I am trying to use the KL loss for a VAE. The latents, i.e. output of the encoder is of dimension

`z =[Batchsize,posterior,height,width], e.g. z =[2,64,4,4].`

and I want to determine the KL with a uniform prior.

Now I am a little confused about what to sum and what to average. The docs state that one should use ‘batchmean’ for a mathematically consistent calculation across samples, i.e. batches. However, in my case, I also have spatial dimensions height and width and for each pixel I want to evaluate the KL divergence separately and only than average.

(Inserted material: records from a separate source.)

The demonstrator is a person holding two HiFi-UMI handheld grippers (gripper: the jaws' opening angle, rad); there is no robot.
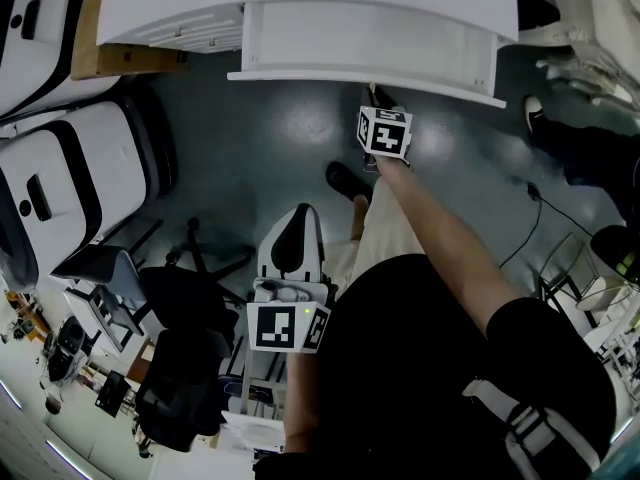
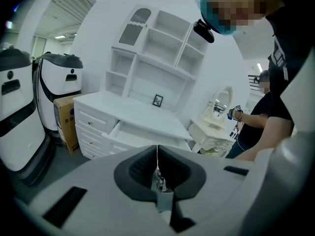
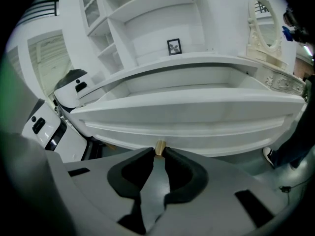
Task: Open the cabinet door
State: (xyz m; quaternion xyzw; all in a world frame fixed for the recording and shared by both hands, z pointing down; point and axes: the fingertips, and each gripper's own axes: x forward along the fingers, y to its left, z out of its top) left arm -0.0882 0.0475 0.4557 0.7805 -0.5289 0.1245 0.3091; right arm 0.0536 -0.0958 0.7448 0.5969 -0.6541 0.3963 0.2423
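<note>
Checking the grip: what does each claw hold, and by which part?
The right claw pinches the white drawer by its small gold knob. The left claw is shut, empty.

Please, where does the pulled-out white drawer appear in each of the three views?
Head view: the drawer, top centre.
Left gripper view: the drawer, lower middle, under the desktop.
Right gripper view: the drawer spans the middle; the right gripper pinches its knob.
Shared landmark: the small picture frame, in both gripper views only.
</note>
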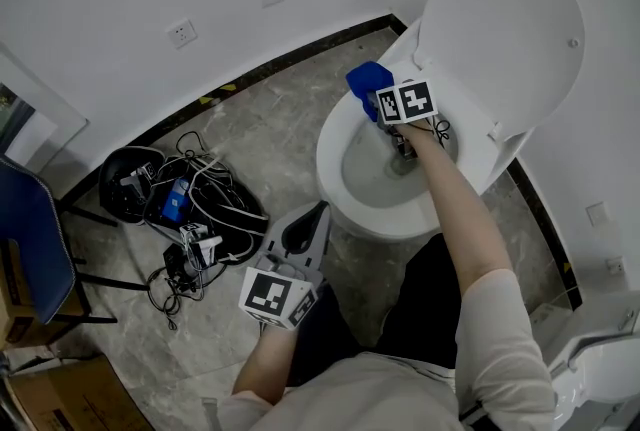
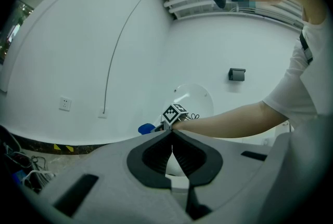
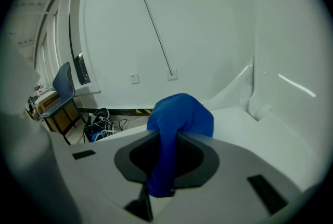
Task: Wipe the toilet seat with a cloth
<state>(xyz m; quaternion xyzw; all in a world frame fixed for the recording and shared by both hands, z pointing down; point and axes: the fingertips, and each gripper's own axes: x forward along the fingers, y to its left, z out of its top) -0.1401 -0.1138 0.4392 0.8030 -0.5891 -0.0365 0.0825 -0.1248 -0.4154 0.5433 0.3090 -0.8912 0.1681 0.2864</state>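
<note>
A white toilet stands with its lid (image 1: 505,14) raised and its seat rim (image 1: 332,169) showing around the bowl. My right gripper (image 1: 378,95) is shut on a blue cloth (image 1: 366,79) and holds it against the far left part of the rim. In the right gripper view the blue cloth (image 3: 179,119) bulges out past the jaws over the white seat (image 3: 281,140). My left gripper (image 1: 305,234) hangs shut and empty in front of the toilet, over the floor. From the left gripper view the shut jaws point at the toilet lid (image 2: 193,101) and blue cloth (image 2: 146,128).
A tangle of cables and gear (image 1: 185,209) lies on the grey floor left of the toilet. A blue chair (image 1: 30,239) stands at the far left, with cardboard boxes (image 1: 70,394) below it. A wall socket (image 1: 181,33) sits on the white wall. Another white fixture (image 1: 600,359) is at the lower right.
</note>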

So is it correct to use

```
log_p = F.log_softmax(z, dim = 1) # turn latents into probabilities
log_q = torch.log(torch.ones_like(z) / z.shape[1]) # uniform prior
kl_loss = F.kl_div(log_p, log_q, reduction='batchmean', log_target = True)
```

or the manual

```
p = F.softmax(z, dim=1) # turn latents into probabilities
q = torch.ones_like(z) / z.shape[1]) # uniform prior
log_ratio = torch.log(p / q)
kl_loss = torch.sum(p * log_ratio, dim=1).mean() # sum each kl over probability dim
```

which does give a different result but intuitively feels correct. First a summation for the KL over the channel/probability dimension followed by averaging over both the batch and the spatial extend dimensions.

Can someone help me out here please?